[Dataset entries]
════════

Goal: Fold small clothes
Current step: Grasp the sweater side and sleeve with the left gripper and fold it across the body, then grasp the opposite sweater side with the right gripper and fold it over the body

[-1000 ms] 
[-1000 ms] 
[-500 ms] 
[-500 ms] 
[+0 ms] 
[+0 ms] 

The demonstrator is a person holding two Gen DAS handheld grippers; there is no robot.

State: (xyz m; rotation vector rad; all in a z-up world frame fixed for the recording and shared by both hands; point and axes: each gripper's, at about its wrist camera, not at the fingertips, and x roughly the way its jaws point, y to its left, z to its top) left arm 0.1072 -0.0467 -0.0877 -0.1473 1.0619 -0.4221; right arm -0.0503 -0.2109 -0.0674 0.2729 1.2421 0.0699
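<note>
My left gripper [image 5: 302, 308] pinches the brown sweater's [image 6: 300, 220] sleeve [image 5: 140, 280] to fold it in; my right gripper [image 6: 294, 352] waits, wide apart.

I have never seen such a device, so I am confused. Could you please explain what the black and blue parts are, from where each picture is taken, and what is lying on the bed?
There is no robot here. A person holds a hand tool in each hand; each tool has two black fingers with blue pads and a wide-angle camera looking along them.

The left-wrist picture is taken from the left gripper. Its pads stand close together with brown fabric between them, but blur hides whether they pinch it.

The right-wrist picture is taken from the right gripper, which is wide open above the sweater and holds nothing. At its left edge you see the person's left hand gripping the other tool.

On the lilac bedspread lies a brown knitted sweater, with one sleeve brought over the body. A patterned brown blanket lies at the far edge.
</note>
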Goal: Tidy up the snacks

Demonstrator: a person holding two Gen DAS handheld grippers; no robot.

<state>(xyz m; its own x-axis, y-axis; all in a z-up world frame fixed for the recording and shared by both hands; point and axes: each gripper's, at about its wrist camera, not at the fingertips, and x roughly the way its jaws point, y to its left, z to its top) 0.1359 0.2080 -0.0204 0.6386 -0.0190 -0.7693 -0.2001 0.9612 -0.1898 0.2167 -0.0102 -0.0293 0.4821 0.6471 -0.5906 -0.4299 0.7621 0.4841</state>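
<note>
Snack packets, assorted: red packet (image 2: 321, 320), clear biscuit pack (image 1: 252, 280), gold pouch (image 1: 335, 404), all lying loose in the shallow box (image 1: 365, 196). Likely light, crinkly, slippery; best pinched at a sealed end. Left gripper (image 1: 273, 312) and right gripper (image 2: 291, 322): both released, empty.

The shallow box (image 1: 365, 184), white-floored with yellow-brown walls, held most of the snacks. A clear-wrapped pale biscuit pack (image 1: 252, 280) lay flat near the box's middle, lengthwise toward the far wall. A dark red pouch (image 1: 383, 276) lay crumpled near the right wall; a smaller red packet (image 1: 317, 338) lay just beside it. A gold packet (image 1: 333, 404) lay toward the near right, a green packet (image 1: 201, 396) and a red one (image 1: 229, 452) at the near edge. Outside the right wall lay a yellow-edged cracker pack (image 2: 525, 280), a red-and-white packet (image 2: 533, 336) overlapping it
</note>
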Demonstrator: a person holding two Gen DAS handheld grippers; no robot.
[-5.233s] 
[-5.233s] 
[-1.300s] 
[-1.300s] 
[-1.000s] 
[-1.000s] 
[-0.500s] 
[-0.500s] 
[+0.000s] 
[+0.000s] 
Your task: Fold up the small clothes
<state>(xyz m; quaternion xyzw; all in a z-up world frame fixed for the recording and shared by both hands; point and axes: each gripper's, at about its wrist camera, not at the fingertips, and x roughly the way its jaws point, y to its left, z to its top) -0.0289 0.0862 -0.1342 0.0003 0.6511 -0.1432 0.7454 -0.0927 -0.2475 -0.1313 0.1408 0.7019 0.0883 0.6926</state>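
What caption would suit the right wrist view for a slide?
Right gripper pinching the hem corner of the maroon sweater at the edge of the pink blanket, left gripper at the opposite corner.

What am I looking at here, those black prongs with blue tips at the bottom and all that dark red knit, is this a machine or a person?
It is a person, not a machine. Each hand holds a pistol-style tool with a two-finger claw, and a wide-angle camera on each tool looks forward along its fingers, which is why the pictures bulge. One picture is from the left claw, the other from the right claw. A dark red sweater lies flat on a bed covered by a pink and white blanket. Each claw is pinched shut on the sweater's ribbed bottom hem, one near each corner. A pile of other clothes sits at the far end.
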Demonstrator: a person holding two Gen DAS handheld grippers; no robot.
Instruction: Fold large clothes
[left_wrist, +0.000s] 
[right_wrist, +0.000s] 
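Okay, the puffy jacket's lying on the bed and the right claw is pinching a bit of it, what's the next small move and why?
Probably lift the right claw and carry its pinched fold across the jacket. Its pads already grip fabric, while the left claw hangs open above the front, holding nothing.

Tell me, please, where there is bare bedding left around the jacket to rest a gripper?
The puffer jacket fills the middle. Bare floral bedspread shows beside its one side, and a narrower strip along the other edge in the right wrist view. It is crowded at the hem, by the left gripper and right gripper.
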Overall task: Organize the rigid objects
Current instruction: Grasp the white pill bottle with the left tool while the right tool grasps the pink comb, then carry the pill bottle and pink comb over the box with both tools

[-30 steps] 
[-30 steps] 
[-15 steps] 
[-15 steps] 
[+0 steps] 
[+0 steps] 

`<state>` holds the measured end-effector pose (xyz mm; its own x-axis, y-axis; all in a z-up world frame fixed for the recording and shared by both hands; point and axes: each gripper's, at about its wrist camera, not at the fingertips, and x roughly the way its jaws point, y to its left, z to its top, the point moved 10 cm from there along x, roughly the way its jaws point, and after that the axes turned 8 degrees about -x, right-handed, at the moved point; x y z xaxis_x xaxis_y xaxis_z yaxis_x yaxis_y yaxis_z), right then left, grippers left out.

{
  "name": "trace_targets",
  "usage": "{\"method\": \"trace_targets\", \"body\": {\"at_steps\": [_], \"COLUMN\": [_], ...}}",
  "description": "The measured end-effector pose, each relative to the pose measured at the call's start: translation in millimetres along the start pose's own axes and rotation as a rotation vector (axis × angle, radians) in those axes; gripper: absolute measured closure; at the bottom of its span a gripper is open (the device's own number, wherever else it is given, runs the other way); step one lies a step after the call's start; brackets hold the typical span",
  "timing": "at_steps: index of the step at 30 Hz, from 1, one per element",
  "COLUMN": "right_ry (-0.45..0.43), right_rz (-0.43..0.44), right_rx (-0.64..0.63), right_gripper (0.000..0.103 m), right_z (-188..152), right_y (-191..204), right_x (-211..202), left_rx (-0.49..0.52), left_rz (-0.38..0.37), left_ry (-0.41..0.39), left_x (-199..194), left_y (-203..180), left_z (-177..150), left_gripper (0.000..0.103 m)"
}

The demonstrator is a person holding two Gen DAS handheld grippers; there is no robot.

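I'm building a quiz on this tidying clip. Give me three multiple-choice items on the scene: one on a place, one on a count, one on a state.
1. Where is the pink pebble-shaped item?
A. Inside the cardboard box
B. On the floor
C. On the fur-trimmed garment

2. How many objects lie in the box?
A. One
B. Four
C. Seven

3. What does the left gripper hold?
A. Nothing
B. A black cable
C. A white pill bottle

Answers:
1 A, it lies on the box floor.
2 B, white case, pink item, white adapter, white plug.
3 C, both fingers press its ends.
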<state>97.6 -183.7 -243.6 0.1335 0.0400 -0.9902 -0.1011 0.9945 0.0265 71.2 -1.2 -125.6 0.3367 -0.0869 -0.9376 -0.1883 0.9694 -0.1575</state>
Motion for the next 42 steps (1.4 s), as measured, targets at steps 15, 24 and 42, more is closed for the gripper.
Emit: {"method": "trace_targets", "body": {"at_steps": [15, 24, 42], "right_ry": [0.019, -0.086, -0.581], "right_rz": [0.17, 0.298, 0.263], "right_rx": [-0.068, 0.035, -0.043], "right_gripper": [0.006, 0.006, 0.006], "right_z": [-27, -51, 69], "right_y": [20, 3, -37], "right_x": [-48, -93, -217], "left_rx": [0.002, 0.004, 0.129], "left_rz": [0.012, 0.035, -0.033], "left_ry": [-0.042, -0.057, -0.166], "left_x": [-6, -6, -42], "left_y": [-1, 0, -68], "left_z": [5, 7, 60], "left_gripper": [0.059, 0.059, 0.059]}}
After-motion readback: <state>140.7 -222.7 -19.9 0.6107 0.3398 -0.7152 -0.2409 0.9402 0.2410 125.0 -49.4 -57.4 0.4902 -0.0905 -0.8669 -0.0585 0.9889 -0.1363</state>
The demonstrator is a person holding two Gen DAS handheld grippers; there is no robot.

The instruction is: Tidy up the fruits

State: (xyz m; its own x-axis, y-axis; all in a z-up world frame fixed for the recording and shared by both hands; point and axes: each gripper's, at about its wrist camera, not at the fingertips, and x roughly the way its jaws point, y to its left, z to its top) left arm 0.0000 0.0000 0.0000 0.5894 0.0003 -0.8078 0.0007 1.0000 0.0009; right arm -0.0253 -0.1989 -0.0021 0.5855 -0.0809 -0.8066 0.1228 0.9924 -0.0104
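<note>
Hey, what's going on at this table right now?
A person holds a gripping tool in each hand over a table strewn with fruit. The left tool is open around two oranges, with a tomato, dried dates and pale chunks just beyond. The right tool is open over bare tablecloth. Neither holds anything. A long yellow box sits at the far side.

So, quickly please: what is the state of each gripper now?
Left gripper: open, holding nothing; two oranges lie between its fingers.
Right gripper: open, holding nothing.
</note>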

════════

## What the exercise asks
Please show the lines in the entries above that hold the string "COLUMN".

## Solution to this exercise
  "usage": "{\"method\": \"trace_targets\", \"body\": {\"at_steps\": [_], \"COLUMN\": [_], ...}}",
  "COLUMN": "right_ry (-0.45..0.43), right_rz (-0.43..0.44), right_rx (-0.64..0.63), right_gripper (0.000..0.103 m), right_z (-188..152), right_y (-191..204), right_x (-211..202), left_rx (-0.49..0.52), left_rz (-0.38..0.37), left_ry (-0.41..0.39), left_x (-199..194), left_y (-203..180), left_z (-177..150), left_gripper (0.000..0.103 m)"

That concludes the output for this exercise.